Copy all lines of the listing that include the string "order".
=====
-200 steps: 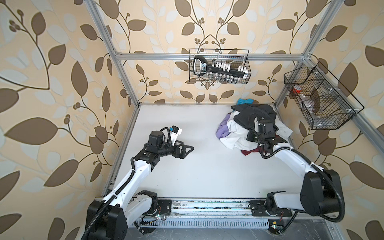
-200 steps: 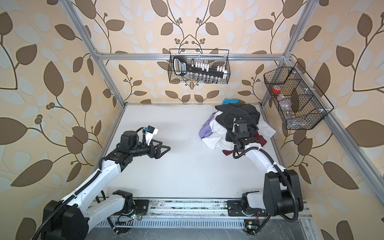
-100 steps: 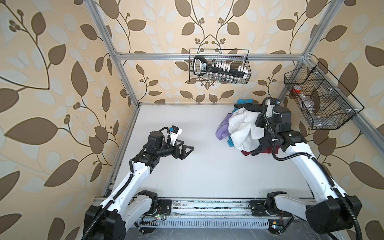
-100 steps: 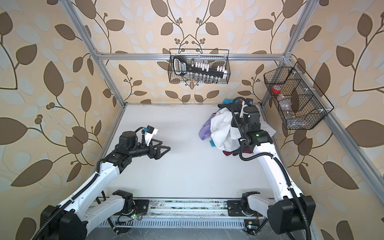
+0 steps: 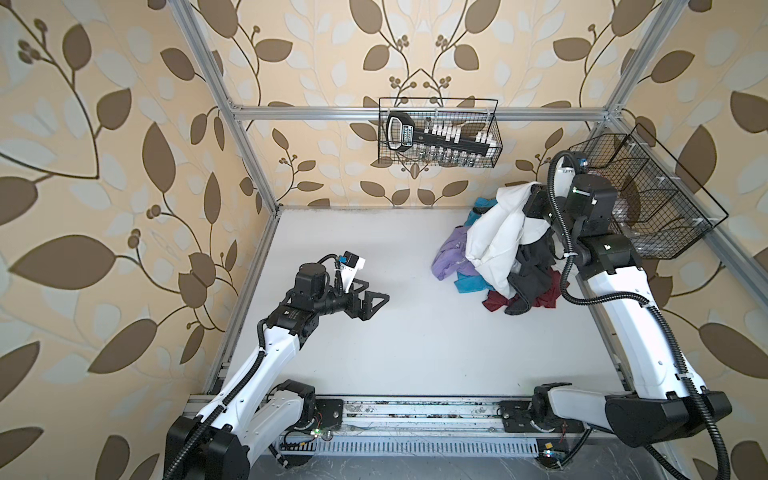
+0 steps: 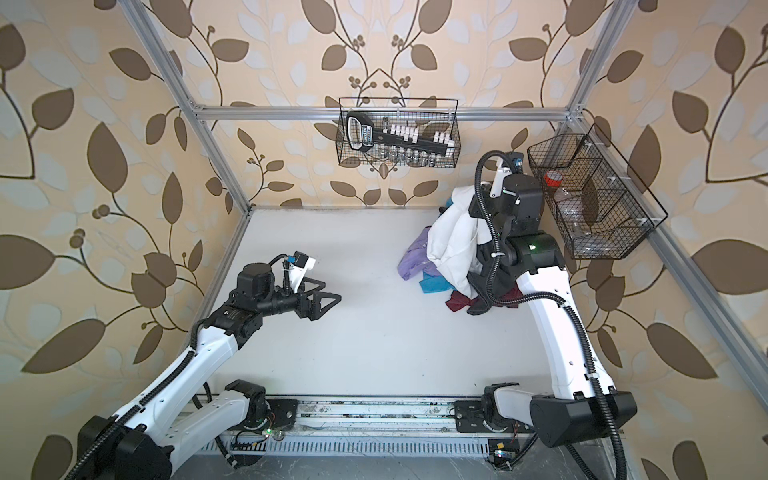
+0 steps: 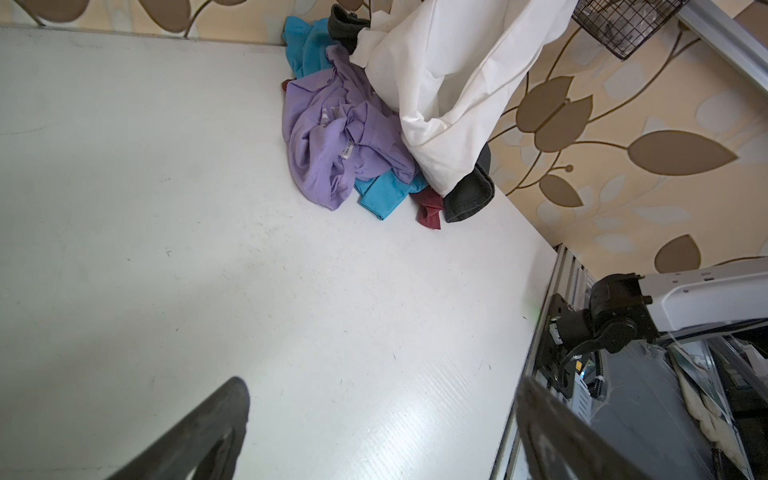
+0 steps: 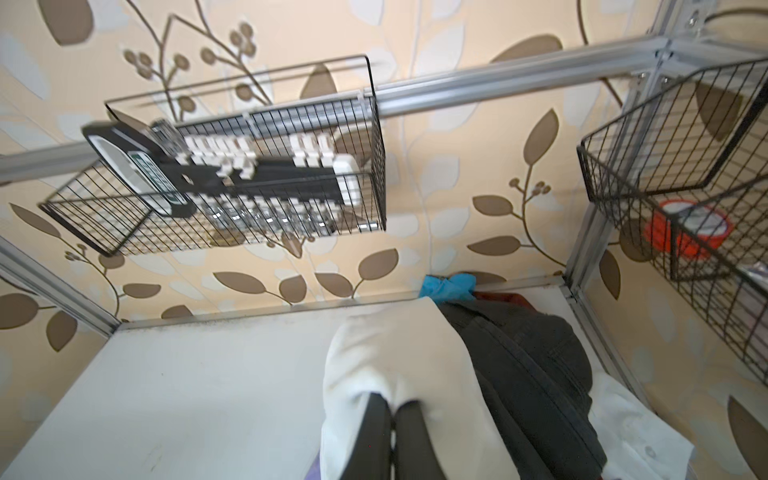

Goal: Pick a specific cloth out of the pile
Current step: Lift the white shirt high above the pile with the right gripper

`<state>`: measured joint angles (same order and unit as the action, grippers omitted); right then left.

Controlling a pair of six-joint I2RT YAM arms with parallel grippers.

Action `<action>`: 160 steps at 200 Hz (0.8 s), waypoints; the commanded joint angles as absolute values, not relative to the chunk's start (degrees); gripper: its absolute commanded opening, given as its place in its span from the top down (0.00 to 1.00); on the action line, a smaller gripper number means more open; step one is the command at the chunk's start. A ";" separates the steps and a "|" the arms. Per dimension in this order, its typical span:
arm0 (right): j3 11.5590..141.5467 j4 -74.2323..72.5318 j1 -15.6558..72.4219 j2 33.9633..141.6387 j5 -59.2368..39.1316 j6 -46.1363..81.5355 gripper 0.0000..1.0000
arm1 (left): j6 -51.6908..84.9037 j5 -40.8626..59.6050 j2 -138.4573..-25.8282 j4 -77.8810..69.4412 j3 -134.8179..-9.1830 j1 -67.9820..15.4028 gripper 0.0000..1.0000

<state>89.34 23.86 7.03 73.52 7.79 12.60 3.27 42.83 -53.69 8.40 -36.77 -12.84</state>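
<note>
White woven fabric is what your right gripper (image 8: 392,419) has in its grip. The right wrist view shows its jaws pressed together on a fold of the white shirt (image 5: 494,237). The shirt hangs from that grip in long folds, held up over the pile (image 5: 511,291) in the far right corner of the table (image 5: 395,353). Its lower end reaches down among the other garments.

A lilac shirt (image 7: 332,137) lies crumpled on the table at the side of the pile nearer your left arm, touching the white folds. A turquoise garment (image 7: 386,193) and a maroon one (image 7: 430,208) poke out from under the heap's near edge. The dark grey garment (image 8: 528,365) hangs right against the white shirt, under the right wrist. You cannot tell from these views whether it is caught up with the shirt or only draped beside it.

Your left gripper (image 5: 374,299) hovers over the left part of the table with its jaws spread wide and nothing between them. It is well apart from the pile and points toward it.

A wire basket (image 5: 438,160) hangs on the back wall, and a second basket (image 5: 681,216) hangs on the right wall, just beside the right arm's wrist.
</note>
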 commanded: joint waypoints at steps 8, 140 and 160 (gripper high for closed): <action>95.68 17.33 7.56 73.09 3.63 12.74 1.00 | 1.85 42.62 -52.29 7.30 -37.43 -13.62 0.01; 115.56 -10.57 9.44 80.68 -25.50 31.99 1.00 | 1.23 42.80 -52.76 7.47 -37.44 -13.71 0.01; 113.97 -11.48 13.52 81.61 -27.67 32.31 1.00 | 1.14 42.54 -52.56 7.65 -37.45 -13.67 0.01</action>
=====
WRITTEN ANSWER:
`<state>`: measured joint angles (same order and unit as the action, grippers omitted); right then left.
Action `<action>`: 160 steps at 200 Hz (0.8 s), waypoints; the commanded joint angles as absolute values, not relative to the chunk's start (degrees); gripper: its absolute commanded opening, given as its place in its span from the top down (0.00 to 1.00); on the action line, a smaller gripper number means more open; step one is the command at the chunk's start. A ";" separates the steps and a "|" the arms. Per dimension in this order, its typical span:

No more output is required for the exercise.